Attention deficit hyperactivity disorder (ADHD) is a neurodevelopmental and neuropsychiatric disorder that is known to impact students' performance in school due to the culmination of its symptoms creating abnormalities in their levels of attention, hyperactivity, and impulsivity. It is not entirely invalid for there to be concern of ADHD in students who make careless mistakes without any other logical explanation. In addition, making careless mistakes is a symptom of ADHD that is commonly studied. Although largely studied for its prevalence in children and adolescents, there is still limited knowledge about the origin of the disorder.

=== Research and data collection ===

Data is information or evidence that is gathered from an environment or sample to be processed and interpreted to find and provide results for a particular study. Research data has an important role in the field of psychology, providing insight to be analyzed, shared, and stored for future reference.

Particularly, survey data collection refers to the gathering of information from subjects in a sample by empirical research methods in order to attain a comprehensive examination of a situation or specific study from the individuals. The validity of the responses of the subjects in the sample is important, as they provide the basis for which a conclusion can be drawn in that study.

In survey data, careless responses are those that are defined to have not been entirely authentic or to be lacking in relevance to the topic being examined in the study.

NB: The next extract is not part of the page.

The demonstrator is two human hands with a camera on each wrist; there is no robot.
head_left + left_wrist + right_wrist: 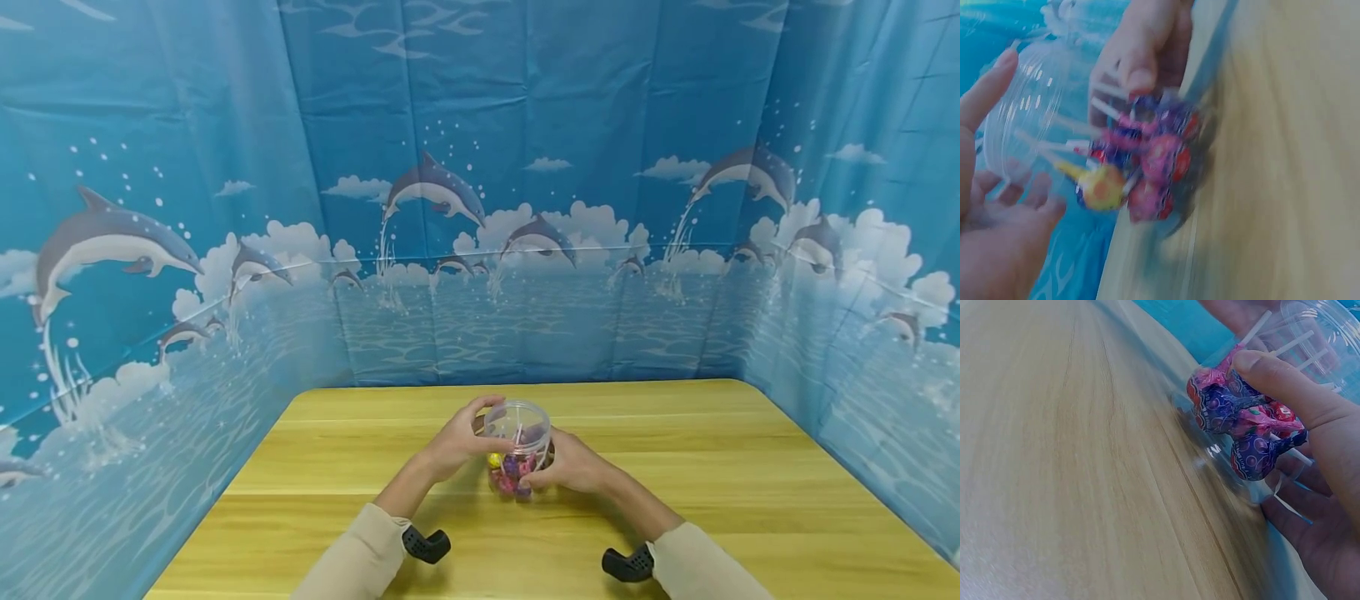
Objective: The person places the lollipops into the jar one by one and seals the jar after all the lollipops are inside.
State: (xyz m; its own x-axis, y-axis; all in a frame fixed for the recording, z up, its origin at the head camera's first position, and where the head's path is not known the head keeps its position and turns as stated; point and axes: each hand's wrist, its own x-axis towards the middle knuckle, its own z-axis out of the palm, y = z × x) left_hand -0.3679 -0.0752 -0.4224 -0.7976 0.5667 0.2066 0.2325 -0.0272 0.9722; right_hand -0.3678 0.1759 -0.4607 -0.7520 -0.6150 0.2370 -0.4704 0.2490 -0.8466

Also referred to as random response, this is an area of concern in research studies and data collection due to the possible impacts that error data could have on the significance conclusion to be drawn later. Attention and interest are both factors that have a possible influence on the validity of an individual's responses. Careless data can lead to lower reliability, which will ultimately decrease the intensity of correlation, if one exists. A method known as data screening is recommended as a means of discerning between response data that is valid and that which is careless.